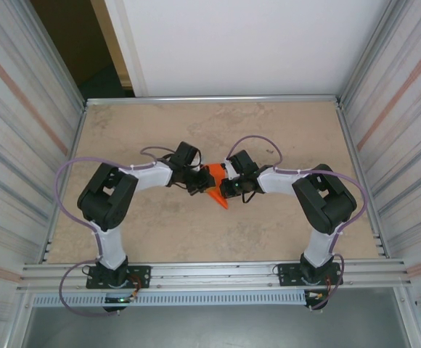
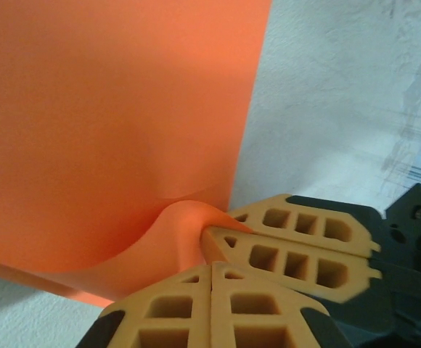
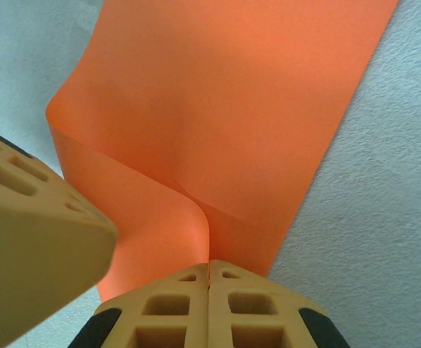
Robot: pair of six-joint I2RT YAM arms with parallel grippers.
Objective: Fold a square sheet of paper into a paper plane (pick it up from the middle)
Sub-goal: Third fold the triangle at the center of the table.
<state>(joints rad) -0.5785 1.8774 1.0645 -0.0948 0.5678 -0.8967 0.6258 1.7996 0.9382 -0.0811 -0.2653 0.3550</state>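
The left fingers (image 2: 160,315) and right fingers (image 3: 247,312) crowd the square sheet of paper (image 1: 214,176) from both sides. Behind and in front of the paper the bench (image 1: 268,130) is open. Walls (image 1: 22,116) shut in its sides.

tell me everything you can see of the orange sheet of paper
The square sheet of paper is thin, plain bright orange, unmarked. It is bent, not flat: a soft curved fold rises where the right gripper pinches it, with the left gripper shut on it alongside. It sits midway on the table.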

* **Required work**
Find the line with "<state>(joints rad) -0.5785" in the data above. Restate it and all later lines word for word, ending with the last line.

* **Answer to the problem**
<state>(joints rad) -0.5785 1.8774 1.0645 -0.0948 0.5678 -0.8967 0.6258 1.7996 0.9382 -0.0811 -0.2653 0.3550</state>
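The left fingers (image 2: 160,315) and right fingers (image 3: 247,312) crowd the square sheet of paper (image 1: 214,176) from both sides. Behind and in front of the paper the bench (image 1: 268,130) is open. Walls (image 1: 22,116) shut in its sides.

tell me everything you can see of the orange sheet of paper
The square sheet of paper is thin, plain bright orange, unmarked. It is bent, not flat: a soft curved fold rises where the right gripper pinches it, with the left gripper shut on it alongside. It sits midway on the table.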

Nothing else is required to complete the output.